Frente al espejo, suspiré. No podía presentarme como una cualquiera. Esto necesitaba estrategia, estilo y brillo.
Elegí un vestido rosa palo con vuelo ligero, de esos que se mueven con el viento como en los comerciales de perfume. Era corto, pero no vulgar. Las mangas cortas y abullonadas, un escote cuadrado y los botines blancos de tacón que amaba desde los trece —porque sí, los guardé como si fueran reliquias—. Me puse una chaqueta de mezclilla con perlas bordadas en los hombros y un bolsito mini con forma de corazón.
Gloss sabor a fresa, obvio. Unas ondas suaves en el pelo, rubio con brillo y peinado con pinzas doradas. Aretes pequeños en forma de cereza. Y perfume. Dos toques, uno en el cuello, otro en la muñeca. Era dulce, como algodón de azúcar con un fondo de vainilla cálida y caramelo. Literal, olía a un antojo. Perfecta. Radiante. Imposible de ignorar.
Me miré una última vez. Perfecta. Ahora solo faltaba el idiota al que quería deslumbrar.

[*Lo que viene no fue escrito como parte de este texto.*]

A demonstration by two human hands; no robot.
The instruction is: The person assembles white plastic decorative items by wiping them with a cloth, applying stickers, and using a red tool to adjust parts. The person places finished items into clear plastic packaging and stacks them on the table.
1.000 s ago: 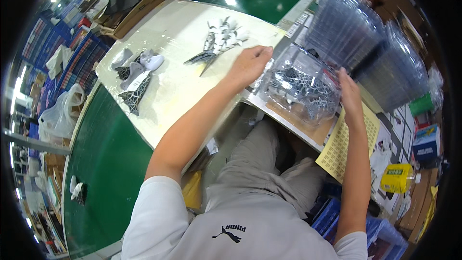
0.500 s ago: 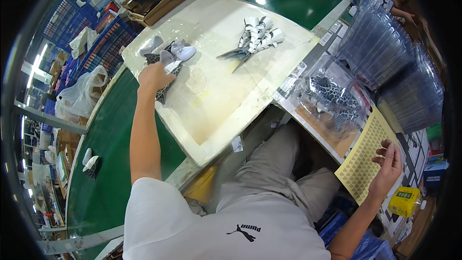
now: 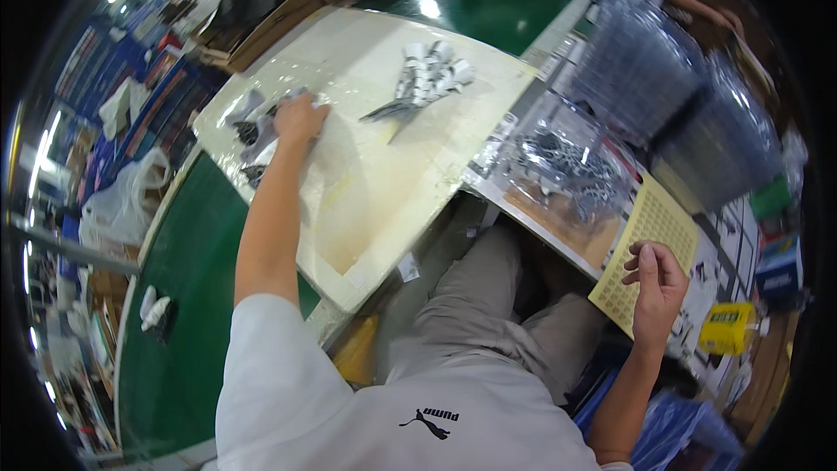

Caminé hasta el Parque Valmont, que quedaba a unas cuadras. El sol ya no pegaba fuerte, y la brisa de las cinco era tan fresca que me sentí como si saliera en una película romántica. Justo la escena donde la protagonista se reencuentra con el tipo al que dijo que jamás miraría.
Y ahí estaba.
Vi a un pelinegro sentado en una de las bancas de hierro. El cabello un poco más desordenado que de costumbre, como si hubiera pasado la mano por él cien veces. Cameron Sun.